A pilot study of hyperoxemia on neurological injury, inflammation and oxidative stress

Affiliations
Randomized Controlled Trial

A pilot study of hyperoxemia on neurological injury, inflammation and oxidative stress

M Lång et al. Acta Anaesthesiol Scand. 2018 Jul.

Abstract

Background: Normobaric hyperoxia is used to alleviate secondary brain ischaemia in patients with traumatic brain injury (TBI), but clinical evidence is limited and hyperoxia may cause adverse events.

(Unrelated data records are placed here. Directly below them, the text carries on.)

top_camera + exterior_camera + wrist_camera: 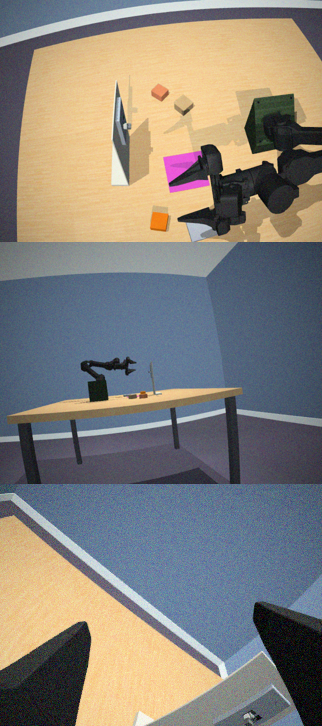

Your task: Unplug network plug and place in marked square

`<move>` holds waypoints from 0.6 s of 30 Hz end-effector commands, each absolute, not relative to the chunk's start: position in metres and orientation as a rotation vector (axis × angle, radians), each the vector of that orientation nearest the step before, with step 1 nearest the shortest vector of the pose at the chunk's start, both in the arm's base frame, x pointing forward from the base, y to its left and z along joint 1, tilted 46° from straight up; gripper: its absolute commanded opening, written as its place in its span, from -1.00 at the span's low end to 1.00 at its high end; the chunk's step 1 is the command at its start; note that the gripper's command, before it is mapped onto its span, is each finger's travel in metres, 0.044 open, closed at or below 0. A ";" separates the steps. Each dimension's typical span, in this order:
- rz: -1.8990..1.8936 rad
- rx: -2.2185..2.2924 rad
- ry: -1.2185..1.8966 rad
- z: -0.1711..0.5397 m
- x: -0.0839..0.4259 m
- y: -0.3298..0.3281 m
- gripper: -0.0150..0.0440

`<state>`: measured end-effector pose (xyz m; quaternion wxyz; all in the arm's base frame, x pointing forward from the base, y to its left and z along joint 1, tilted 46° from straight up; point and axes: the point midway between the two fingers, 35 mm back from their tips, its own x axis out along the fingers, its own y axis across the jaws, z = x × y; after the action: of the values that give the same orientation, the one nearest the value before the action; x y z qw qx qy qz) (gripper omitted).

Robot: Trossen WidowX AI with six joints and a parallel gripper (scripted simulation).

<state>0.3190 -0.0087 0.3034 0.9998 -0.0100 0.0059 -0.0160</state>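
The plug (127,126) (149,371) (249,717) is seated in the panel (120,158) (152,379) (200,702). I judge it light and rigid, with a delicate tab; grip the body's sides after pressing the tab. My gripper (173,201) (135,366) (173,621) stands wide, holds nothing and touches nothing.

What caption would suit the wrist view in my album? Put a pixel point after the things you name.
Between open gripper fingers, an upright panel (220,694) (121,158) (152,379) slants into view.
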 end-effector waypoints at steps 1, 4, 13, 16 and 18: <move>-0.034 -0.024 0.013 0.302 0.319 -0.009 0.78; -0.056 -0.073 0.031 0.286 0.324 -0.016 0.51; -0.135 -0.263 0.111 0.224 0.331 -0.041 0.04; -0.158 -0.326 0.142 0.204 0.330 -0.049 0.04; -0.173 -0.367 0.163 0.191 0.328 -0.055 0.04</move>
<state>0.3315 -0.0450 0.2158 0.9846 -0.1472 0.0603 -0.0724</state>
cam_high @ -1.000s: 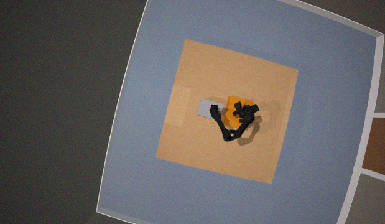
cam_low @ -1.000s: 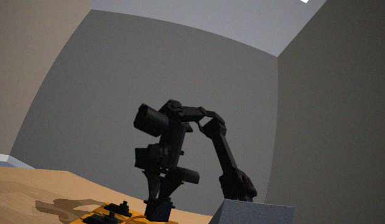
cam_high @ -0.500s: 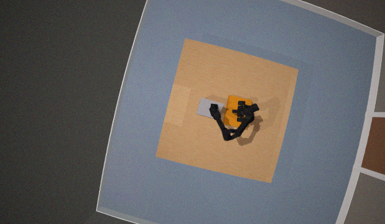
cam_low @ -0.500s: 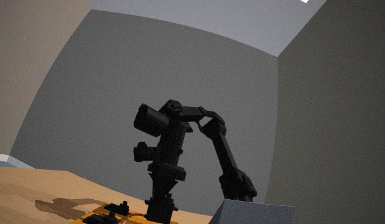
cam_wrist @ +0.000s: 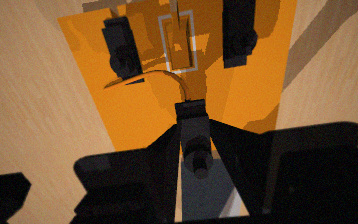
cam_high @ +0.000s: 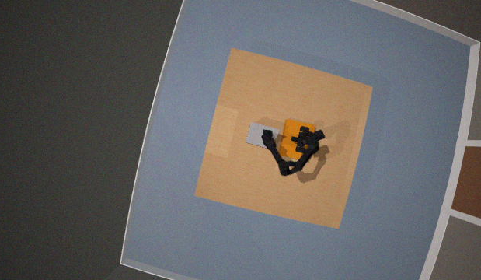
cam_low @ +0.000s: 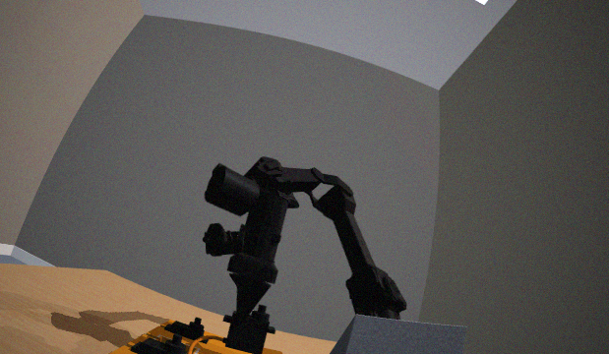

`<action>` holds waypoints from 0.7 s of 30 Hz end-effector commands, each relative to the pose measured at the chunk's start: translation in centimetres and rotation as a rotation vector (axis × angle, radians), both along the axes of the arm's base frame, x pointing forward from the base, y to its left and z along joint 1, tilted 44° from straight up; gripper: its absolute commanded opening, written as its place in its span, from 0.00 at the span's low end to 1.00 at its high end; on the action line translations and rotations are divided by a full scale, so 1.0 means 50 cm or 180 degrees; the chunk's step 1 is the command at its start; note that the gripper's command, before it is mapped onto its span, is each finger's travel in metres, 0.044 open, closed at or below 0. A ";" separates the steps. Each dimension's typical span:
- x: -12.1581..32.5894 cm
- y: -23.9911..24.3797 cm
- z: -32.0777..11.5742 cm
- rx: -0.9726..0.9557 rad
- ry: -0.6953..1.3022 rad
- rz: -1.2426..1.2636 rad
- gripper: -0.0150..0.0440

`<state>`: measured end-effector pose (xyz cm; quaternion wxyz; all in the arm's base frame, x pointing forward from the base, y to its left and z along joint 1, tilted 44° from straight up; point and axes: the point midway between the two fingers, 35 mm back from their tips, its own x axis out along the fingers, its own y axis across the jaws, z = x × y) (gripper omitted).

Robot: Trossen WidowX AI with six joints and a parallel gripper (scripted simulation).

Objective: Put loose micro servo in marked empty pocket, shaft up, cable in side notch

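- While the end effector (cam_high: 304, 140) (cam_low: 245, 313) (cam_wrist: 192, 125) stands partly open, clamped on the loose micro servo (cam_low: 249, 334) (cam_wrist: 195, 131), the servo sits short of the marked pocket (cam_wrist: 180, 47), shaft up.
- Carrying across looks like the step: square the body to that pale outline, centre it, then lower slowly!
- Watch the orange cable (cam_low: 206, 337) (cam_wrist: 165, 72), arching off to one side; it could snag or get trapped beneath an ear. I can't make out the notch clearly.
- Neighbouring servos (cam_wrist: 122, 47) (cam_wrist: 237, 30) flank the pocket, so keep the fingers clear; release only once both ears lie flat.
- Underneath, the orange deck (cam_high: 291, 126) (cam_wrist: 130, 120) rests on a wood-grain tabletop (cam_high: 244, 183) (cam_low: 38, 290) (cam_wrist: 20, 100), crossed by shadows.
- Blue-grey floor (cam_high: 166, 233) surrounds it; plain grey walls (cam_low: 235, 98) rise behind.
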<state>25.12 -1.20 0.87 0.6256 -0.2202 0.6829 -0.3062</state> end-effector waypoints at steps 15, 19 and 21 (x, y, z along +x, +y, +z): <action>0.141 -0.017 0.002 0.0001 -0.0042 0.0012 0.25; 0.170 -0.022 0.002 0.0000 -0.0045 0.0012 0.25; 0.183 -0.024 0.002 0.0000 -0.0046 0.0012 0.25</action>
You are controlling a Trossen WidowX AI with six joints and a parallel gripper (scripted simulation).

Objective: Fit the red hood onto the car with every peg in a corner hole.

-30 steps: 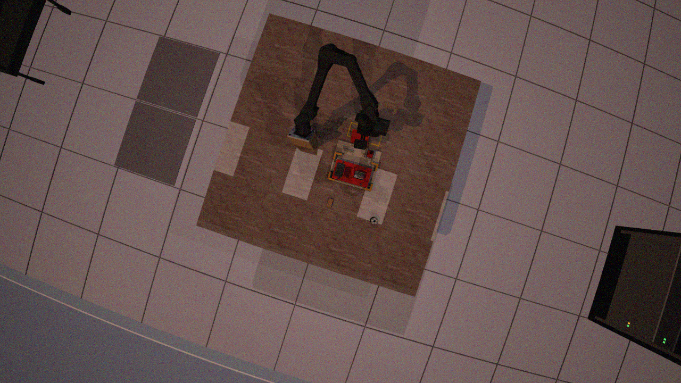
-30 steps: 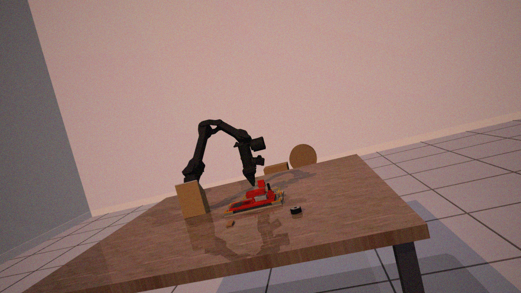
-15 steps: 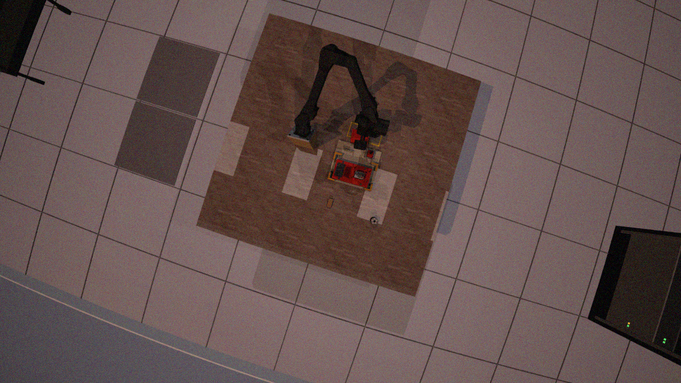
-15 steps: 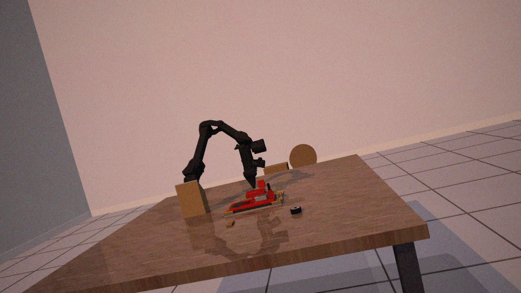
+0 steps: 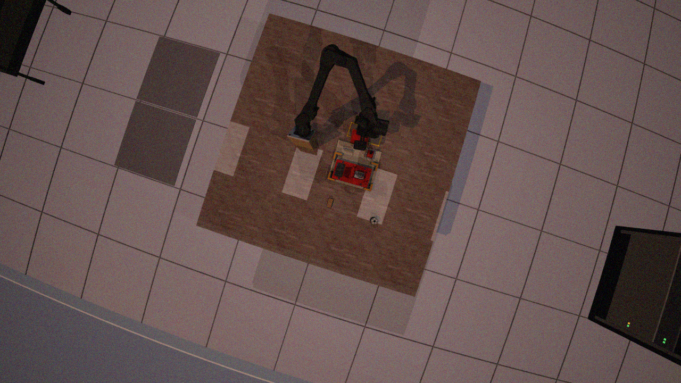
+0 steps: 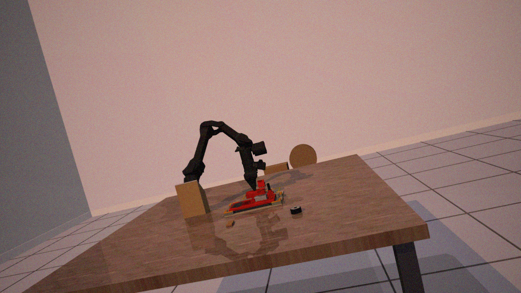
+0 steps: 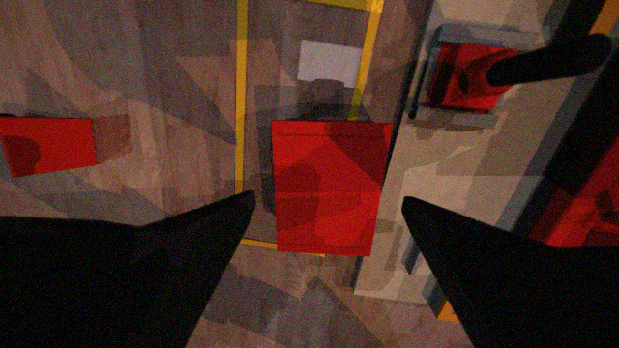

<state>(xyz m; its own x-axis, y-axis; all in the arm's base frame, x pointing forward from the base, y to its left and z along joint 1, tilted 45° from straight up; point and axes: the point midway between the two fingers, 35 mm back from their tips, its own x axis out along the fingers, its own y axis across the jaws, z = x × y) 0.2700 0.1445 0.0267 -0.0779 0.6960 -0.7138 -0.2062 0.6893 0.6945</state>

Methods: An open label, randomised controlled pilot study comparing blood concentrations of reactive oxygen species (ROS), interleukin 6 (IL-6) and neuron-specific enolase (NSE) between two different fractions of inspired oxygen in severe TBI patients on mechanical ventilation.

Results: We enrolled 27 patients in the Fi O2 0.40 group and 38 in the Fi O2 0.70 group; 19 and 23 patients, respectively, completed biochemical analyses. In baseline, there were no differences between Fi O2 0.40 and Fi O2 0.70 groups, respectively, in ROS (64.8 nM [22.6-102.1] vs. 64.9 nM [26.8-96.3], P = 0.80), IL-6 (group 92.4 pg/ml [52.9-171.6] vs. 94.3 pg/ml [54.8-133.1], P = 0.52) or NSE (21.04 ug/l [14.0-30.7] vs. 17.8 ug/l [14.1-23.9], P = 0.35). ROS levels did not differ at Day 1 (24.2 nM [20.6-33.5] vs. 29.2 nM [22.7-69.2], P = 0.10) or at Day 2 (25.4 nM [21.7-37.4] vs. 47.3 nM [34.4-126.1], P = 0.95). IL-6 concentrations did not differ at Day 1 (112.7 pg/ml [65.9-168.9) vs. 83.9 pg/ml [51.8-144.3], P = 0.41) or at Day 3 (55.0 pg/ml [34.2-115.6] vs. 49.3 pg/ml [34.4-126.1], P = 0.95). NSE levels did not differ at Day 1 (15.9 ug/l [9.0-24.3] vs. 15.3 ug/l [12.2-26.3], P = 0.62). There were no differences between groups in the incidence of pulmonary complications.

Conclusion: Higher fraction of inspired oxygen did not increase blood concentrations of markers of oxidative stress, inflammation or neurological injury or the incidence of pulmonary complications in severe TBI patients on mechanical ventilation.